ISLAMABAD, 4 February 2007 — A suspected militant hit his explosive-laden car with a Pakistan Army convoy in a troubled part of the country’s northwest yesterday, killing two soldiers and wounding seven others, police said.
Mohammed Khan, a police official in the area, said that security forces had cordoned off the area, and that the dead and injured soldiers had been transported to a nearby military hospital.
Seven other troopers were wounded in the attack in the Barakhel area of Dera Ismail Khan, a settled district adjoining the restive tribal region of South Waziristan on the border with Afghanistan.
“The car has been totally destroyed. I can see some three to four military vehicles at the spot. The army has cordoned off the area and is not allowing anyone near,” a journalist said.
“An army convoy was on its way near Tank, when a suicide bomber rammed his car into the convoy, destroying one car and killing two soldiers,” said army spokesman Maj. Gen. Shaukat Sultan.
North and South Waziristan are regarded as hotbeds of support for Al-Qaeda and Taleban, and peace deals struck with the government in both regions are hanging by a thread following an army air strike on a militant base last month.
Pakistani security forces have lost around 700 men since the army opened a campaign in Waziristan in late 2003 to wipe out Al-Qaeda nests, but the fighting drew the army into conflict with militant tribesmen sympathetic with the Taleban.
Despite the casualties suffered, President Pervez Musharraf has repeatedly had to deny allegations leveled by Afghan and US officials that the Taleban receives support from some elements of the Pakistan military.
At a news conference in Islamabad on Friday, Musharraf described the accusations as “preposterous,” and said Pakistan was being made a scapegoat for policy and strategy failures elsewhere.
Several government officials in the two semi-autonomous tribal agencies have been killed recently, and a series of suicide attacks in the last week have spread fear that the conflict in Waziristan is being carried into Pakistan’s cities.
Around 20 people were killed in three separate suicide attacks in the capital Islamabad, Peshawar and Dera Ismail Khan town since Jan 26.
In Bannu district, next door to Dera Ismail Khan, another suspected pro-Taleban militant blew himself up yesterday while planting a bomb outside a video and music shop. The blast damaged a dozen nearby shops in Lakki Marwat, a town in Bannu district, a settled area at the gateway to North Waziristan.

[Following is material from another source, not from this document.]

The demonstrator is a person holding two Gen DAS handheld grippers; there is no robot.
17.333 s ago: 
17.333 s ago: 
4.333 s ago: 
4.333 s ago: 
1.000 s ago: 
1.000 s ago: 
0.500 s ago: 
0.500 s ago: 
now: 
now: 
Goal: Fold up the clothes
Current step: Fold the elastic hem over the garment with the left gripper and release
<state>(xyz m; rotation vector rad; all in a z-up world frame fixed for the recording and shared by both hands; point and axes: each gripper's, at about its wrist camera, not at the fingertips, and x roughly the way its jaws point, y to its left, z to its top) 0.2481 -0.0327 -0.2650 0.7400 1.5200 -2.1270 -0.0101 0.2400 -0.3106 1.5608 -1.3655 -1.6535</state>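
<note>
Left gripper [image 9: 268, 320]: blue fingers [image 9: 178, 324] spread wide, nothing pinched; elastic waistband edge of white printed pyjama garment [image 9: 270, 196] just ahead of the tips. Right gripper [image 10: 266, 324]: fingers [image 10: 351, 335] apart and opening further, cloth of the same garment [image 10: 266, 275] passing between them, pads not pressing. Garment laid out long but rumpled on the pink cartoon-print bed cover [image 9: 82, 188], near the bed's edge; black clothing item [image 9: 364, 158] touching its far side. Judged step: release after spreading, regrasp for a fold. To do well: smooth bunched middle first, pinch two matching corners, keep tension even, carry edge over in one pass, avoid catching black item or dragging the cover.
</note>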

“He was trying to plant the bomb outside a video shop when it went off and blew him to pieces,” a senior police official, Ashraf Zaman, said. Zaman said no one claimed the responsibility, but pro-Taleban militants, following austere interpretations of Islam, have often targeted music shops in the conservative tribal regions and nearby settled areas.
Pakistan is a key ally of the United States in its war on terror, and it has deployed about 80,000 troops in the country’s semiautonomous tribal regions, including South Waziristan, in an effort to flush out foreign militants and their local supporters.